Community Supported Agriculture (CSA), also known as crop sharing, describes a farming model in which a group of individuals shares responsibility for and the benefits of food production with the farmer(s). CSA isn’t a new model. Though there has been a surge of interest in the concept in recent years, it has been around for several decades.
What Community Supported Agriculture Is and How It Works
So how does it work exactly? Though every CSA operation is different, the general concept looks something like this: individuals buy “shares” from the farmer or people operating the farm. Members commit to paying a certain amount of money to sustain the farm throughout a year, often investing in the farm before the growing season starts, or paying on a monthly basis. In return, each person receives the same amount of fresh produce year-round. So, basically, the members own the farming operation and sometimes even share the land.
In order to be fully operational but also be open to people from different socioeconomic backgrounds, many CSA farms suggest an average fee in order to raise the required amount but follow a “pay-what-you-can” strategy.

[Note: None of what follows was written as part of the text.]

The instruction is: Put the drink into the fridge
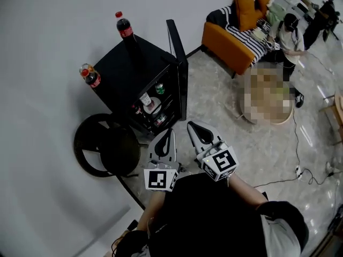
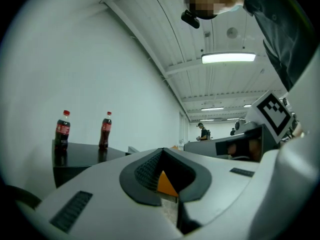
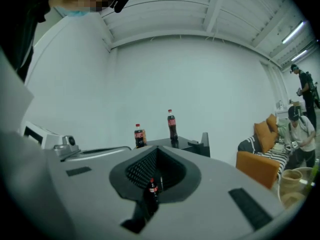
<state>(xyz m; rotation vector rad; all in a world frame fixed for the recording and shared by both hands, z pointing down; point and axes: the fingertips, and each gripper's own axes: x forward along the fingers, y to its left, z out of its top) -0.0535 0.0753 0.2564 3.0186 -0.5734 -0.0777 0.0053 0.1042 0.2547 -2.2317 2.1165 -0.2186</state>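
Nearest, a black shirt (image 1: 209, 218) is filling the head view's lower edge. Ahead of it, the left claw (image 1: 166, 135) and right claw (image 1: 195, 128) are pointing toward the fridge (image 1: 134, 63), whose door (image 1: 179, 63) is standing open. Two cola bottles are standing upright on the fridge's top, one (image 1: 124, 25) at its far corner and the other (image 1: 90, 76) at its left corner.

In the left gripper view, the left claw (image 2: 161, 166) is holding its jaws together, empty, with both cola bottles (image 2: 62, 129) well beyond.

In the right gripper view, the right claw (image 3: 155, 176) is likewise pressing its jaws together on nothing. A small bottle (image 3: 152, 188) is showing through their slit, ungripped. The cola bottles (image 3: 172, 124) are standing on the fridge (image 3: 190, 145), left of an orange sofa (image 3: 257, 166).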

They also usually encourage their members to help out on the farm, from planting seeds to watering the crops, harvesting, and distributing the produce. But this is all voluntary. In this way, CSA places an emphasis on individual abilities and circumstances and fosters social equity.

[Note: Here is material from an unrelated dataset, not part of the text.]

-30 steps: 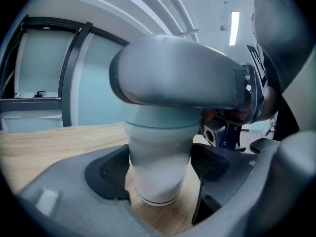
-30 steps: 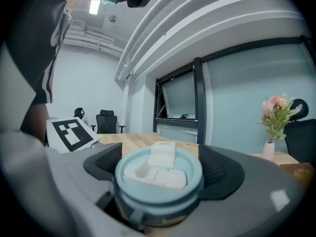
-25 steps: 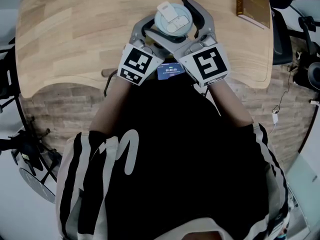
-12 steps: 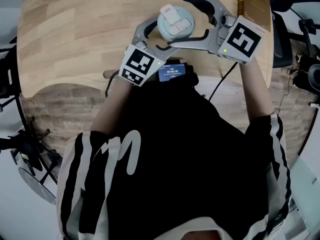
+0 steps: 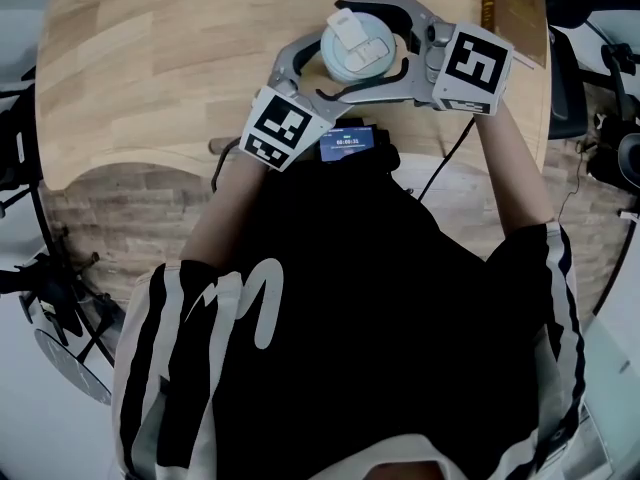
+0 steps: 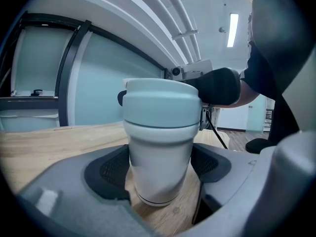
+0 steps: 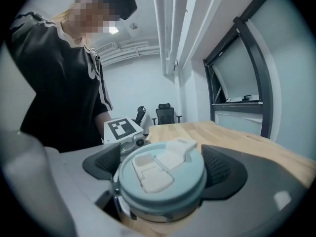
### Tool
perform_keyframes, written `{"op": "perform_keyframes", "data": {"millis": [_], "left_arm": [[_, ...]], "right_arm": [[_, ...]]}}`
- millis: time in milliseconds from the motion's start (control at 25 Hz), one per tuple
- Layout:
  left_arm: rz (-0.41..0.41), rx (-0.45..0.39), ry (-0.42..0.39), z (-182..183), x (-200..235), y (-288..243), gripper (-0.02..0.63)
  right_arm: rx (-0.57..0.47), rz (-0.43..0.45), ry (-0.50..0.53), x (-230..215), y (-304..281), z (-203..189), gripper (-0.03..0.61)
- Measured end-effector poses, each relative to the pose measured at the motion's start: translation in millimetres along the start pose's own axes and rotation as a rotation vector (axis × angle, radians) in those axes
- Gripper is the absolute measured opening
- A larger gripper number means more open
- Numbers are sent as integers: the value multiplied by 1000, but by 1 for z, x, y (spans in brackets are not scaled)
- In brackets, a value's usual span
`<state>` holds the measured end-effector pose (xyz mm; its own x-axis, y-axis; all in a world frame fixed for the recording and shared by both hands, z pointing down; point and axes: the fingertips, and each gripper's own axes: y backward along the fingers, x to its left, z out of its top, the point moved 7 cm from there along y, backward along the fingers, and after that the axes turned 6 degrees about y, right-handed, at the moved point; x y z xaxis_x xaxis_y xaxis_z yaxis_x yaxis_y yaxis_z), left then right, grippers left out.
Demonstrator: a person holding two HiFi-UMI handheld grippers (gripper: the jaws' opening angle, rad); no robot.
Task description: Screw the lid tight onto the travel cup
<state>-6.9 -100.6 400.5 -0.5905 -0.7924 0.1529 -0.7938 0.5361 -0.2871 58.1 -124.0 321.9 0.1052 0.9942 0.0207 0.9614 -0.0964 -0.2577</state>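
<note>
Now, whitish travel cup [image 6: 157, 157] under pale-blue lid [image 7: 160, 181] — left claw [image 6: 158, 168] clamped on cup, right claw [image 7: 163, 168] clamped on lid.

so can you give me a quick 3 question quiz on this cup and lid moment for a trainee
1. True or false: the left tool grips the travel cup by its body, below the lid.
2. What does the right tool close around? A the lid; B the cup's base; C nothing at all.
3. Fill in: the cup stands upright on a ___ table.

Key: 1 true; 2 A; 3 wooden.
</note>
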Motion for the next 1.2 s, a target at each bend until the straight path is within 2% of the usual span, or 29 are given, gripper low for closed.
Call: {"op": "perform_keyframes", "data": {"millis": [320, 640, 1200], "left_arm": [[-3, -3, 1, 0, 0, 1, 396], [-3, -4, 3, -1, 0, 2, 396], [5, -9, 7, -2, 0, 1, 396]], "right_arm": [[-25, -146, 26, 4, 0, -1, 493], [41, -275, 62, 9, -10, 1, 489], [19, -470, 33, 13, -9, 1, 482]]}}
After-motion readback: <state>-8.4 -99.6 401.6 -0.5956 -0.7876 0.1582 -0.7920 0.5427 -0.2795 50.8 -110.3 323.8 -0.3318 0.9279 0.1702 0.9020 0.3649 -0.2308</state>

Sometimes traditional farms shift their focus to CSA, other times interested individuals join forces with others to buy a shared plot of land. There usually are some regular employees who bring the necessary expertise into the farming operation and do the bulk of the work, whose wages are covered by the membership fees.
The community aspect of CSA is especially relevant when it comes to decision-making processes, placing trust in each other and the farming operation, and sharing its risks. Farms following the CSA model often also plan community events to share special occasions with everyone and strengthen connections, both between each other and within the cycle of food production and consumption.
Pros and Cons of Joining a CSA Farm Project
Above, we’ve already touched upon some of the benefits of CSAs. But let’s take a closer look – what advantages and disadvantages are there to joining a CSA farm?
Let’s begin with some of the more obvious disadvantages. You may be wondering what happens if there is a drought or some other unavoidable event ruining the produce. Becoming a member of a CSA operation always means taking into account the risk of getting fewer “returns” on your investment than you had hoped for because in farming, you cannot predict with absolute certainty how well each crop will turn out. In this sense, one disadvantage clearly is that you don’t necessarily get exactly what you pay for. However, just like the farm may come up short during some seasons, you may end up getting more than you expected during others.
However, this disadvantage is also a matter of perspective. Regardless of what your return looks like, you are still investing in a sustainable farming method that doesn’t harm our ecosystem and takes a future-oriented approach. Most CSAs grow their food without the use of pesticides, opt for non-GMO heirloom seeds and plant mixed crops, thereby reducing pest and disease incidence as well as soil erosion and not releasing toxic materials into the environment (Eva Weltzien and Anja Christinck in Agricultural Systems).
Another question you might ask is what if some of the fruits, vegetables, and other produce you receive are simply not to your taste? Different CSA farms offer different answers because where there are problems, the community can come up with solutions. For instance, some communities keep a dedicated box for trading produce with other members, while others might sell leftover food to cover potential losses. This also helps combat food waste.
As a member, you have a say in how the CSA model is fleshed out and you can inspire new ideas and actions to be taken. Due to the democratic structure of these agricultural communities and the close connection between grower and consumer, CSAs can also more easily react to and meet the demands of the individual “customer”.
Finally, Community Supported Agriculture supplies fresh food that is seasonal, regional, and organic and thereby helps reduce our carbon footprint.
How to Find a “CSA Farm” Near You
Whether this model is for you or not definitely depends on your lifestyle; whether you move around a lot and have the time to prepare fresh meals, for example. If you’re convinced and Community Supported Agriculture seems like the right fit for you, you can get started by checking for CSA farms near you. Talk to your local farmers to see if they know of any projects or check with the USDA’s Community Supported Agriculture (CSA) Directory!